About this task => Somewhere below are a line with "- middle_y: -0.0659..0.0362" and a later line with "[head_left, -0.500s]". Output exactly those lines and all lines between them.

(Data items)

[Start of Attachment]

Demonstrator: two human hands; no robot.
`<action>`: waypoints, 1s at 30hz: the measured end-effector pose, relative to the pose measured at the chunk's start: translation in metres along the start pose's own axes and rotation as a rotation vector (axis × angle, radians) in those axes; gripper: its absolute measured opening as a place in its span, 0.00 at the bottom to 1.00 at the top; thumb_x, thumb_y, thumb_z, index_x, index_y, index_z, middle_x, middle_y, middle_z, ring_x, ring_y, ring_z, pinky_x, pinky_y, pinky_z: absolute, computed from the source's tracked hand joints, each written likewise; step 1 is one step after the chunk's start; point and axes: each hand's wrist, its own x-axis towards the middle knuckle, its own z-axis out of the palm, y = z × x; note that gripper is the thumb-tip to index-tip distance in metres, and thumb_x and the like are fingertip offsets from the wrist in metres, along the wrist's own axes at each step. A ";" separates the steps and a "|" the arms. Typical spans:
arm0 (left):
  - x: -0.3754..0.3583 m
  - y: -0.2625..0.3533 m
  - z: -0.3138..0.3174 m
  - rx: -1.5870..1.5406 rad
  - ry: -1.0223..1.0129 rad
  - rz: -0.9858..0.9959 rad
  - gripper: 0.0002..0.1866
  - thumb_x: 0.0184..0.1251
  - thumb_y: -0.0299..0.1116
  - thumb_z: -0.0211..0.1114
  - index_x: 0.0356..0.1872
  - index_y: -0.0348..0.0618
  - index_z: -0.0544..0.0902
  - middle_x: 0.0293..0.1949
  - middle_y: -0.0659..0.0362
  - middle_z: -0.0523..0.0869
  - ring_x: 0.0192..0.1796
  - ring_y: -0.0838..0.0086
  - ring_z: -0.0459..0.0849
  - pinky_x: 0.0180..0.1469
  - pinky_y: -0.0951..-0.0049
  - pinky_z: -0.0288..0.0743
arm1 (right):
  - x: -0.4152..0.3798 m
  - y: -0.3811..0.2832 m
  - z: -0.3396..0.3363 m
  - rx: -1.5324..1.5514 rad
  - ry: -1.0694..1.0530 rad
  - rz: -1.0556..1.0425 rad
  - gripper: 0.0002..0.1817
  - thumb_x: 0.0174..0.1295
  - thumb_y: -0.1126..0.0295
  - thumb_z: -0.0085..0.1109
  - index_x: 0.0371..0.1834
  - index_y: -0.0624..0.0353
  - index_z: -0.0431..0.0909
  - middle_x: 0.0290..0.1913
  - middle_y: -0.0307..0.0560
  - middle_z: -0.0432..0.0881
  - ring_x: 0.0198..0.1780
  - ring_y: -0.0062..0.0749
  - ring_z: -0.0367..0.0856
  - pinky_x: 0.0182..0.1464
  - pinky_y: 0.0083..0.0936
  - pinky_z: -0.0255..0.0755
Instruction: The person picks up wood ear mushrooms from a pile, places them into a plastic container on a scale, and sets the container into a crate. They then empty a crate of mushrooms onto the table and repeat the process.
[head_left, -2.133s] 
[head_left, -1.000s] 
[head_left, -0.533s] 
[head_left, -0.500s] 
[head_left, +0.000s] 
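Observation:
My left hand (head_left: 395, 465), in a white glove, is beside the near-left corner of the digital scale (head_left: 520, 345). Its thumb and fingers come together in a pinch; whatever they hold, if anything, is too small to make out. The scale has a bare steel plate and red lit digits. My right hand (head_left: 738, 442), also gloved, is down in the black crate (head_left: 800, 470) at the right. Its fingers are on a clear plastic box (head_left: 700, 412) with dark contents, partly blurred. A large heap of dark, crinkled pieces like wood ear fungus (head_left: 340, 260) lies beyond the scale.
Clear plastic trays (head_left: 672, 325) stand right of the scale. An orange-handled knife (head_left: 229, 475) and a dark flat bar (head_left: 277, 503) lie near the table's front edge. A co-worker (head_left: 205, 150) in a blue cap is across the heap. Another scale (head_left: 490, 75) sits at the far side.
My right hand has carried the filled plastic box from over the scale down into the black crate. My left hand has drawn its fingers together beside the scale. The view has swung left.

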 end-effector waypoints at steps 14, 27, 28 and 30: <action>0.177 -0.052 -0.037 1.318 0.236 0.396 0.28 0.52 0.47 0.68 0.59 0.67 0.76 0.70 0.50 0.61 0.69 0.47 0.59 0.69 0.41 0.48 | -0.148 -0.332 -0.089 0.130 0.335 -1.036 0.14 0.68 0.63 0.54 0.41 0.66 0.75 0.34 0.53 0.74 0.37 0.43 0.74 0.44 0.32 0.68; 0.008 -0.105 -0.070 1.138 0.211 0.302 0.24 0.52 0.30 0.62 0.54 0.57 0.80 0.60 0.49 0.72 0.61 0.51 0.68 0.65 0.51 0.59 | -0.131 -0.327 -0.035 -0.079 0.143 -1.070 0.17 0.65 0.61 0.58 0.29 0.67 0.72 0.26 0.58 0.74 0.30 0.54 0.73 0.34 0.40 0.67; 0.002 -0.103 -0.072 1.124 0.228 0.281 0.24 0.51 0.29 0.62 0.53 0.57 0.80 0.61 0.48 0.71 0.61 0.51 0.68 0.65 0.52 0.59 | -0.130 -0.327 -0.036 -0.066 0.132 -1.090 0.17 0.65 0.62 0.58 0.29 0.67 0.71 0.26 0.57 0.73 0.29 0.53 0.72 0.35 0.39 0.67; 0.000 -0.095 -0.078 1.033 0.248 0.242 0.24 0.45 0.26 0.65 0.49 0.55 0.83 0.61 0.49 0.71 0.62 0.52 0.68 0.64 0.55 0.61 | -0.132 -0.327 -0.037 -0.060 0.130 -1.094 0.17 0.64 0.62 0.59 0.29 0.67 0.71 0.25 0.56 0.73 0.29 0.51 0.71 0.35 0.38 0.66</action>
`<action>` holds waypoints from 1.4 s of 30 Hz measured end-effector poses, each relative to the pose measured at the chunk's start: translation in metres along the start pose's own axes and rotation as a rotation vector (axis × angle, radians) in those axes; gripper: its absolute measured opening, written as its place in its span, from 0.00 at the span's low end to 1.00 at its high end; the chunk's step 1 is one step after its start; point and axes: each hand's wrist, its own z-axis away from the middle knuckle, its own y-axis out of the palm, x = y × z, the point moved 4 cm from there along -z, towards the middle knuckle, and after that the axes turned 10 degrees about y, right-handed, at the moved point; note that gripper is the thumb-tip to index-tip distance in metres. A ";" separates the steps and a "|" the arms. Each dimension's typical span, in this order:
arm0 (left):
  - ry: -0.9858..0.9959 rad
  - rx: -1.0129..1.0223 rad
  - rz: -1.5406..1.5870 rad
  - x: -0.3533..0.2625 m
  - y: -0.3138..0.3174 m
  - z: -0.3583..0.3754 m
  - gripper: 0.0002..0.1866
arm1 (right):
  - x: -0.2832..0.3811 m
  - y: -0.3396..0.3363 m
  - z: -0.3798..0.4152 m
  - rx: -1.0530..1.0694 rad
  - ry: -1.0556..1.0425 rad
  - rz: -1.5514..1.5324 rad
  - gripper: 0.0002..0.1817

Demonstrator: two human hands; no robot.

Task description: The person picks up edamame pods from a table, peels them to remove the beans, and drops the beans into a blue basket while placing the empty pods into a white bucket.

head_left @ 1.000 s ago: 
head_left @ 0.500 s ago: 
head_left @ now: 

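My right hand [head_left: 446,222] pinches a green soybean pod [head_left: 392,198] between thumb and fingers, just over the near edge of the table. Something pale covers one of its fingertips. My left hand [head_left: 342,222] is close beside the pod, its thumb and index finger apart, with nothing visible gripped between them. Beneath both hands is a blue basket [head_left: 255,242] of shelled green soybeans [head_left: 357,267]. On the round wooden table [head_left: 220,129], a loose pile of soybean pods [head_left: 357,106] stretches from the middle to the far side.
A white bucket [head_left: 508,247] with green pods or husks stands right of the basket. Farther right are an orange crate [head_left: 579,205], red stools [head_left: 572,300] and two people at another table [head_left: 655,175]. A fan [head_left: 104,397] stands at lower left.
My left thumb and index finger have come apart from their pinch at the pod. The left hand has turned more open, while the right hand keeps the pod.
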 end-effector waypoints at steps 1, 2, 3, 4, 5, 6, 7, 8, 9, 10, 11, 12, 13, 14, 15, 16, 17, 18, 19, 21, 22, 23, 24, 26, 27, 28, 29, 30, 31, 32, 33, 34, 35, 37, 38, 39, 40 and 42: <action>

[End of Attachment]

Output =>
  - middle_y: -0.0659..0.0362
  - middle_z: -0.0523..0.0869
  - ring_x: 0.0192..0.1796
  - ring_y: -0.0838..0.0086
  - ring_z: -0.0459..0.0849
  - pinky_x: 0.0180..0.1469
  - pinky_y: -0.0951..-0.0049
  - pinky_z: -0.0288..0.0743
arm1 (right):
  - x: -0.4152..0.3798 m
  - y: -0.3811..0.2832 m
  - z: -0.3396..0.3363 m
  - rx: -1.5324..1.5514 rad
  - ry: -1.0694..1.0530 rad
  - rz: -1.0556..1.0425 rad
  - gripper: 0.0002..0.1817
  - thumb_x: 0.0174..0.1295
  - thumb_y: -0.1126..0.0295
  - thumb_z: -0.0085..0.1109
  - index_x: 0.0371..0.1834
  - index_y: -0.0624..0.0353
  - index_z: -0.0431..0.0909
  - middle_x: 0.0290..0.1913
  - middle_y: -0.0307..0.0560
  - middle_z: -0.0432..0.0881
  - ring_x: 0.0198..0.1780
  - ring_y: -0.0062..0.0749
  - ring_z: -0.0367..0.0856
  - pinky_x: 0.0182..0.1464
  - pinky_y: 0.0083..0.0936
  - pinky_z: -0.0255..0.0755
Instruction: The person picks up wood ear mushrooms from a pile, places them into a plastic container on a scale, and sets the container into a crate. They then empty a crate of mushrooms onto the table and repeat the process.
[head_left, -2.133s] 
[head_left, -1.000s] 
[head_left, -0.533s] 
[head_left, -0.500s] 

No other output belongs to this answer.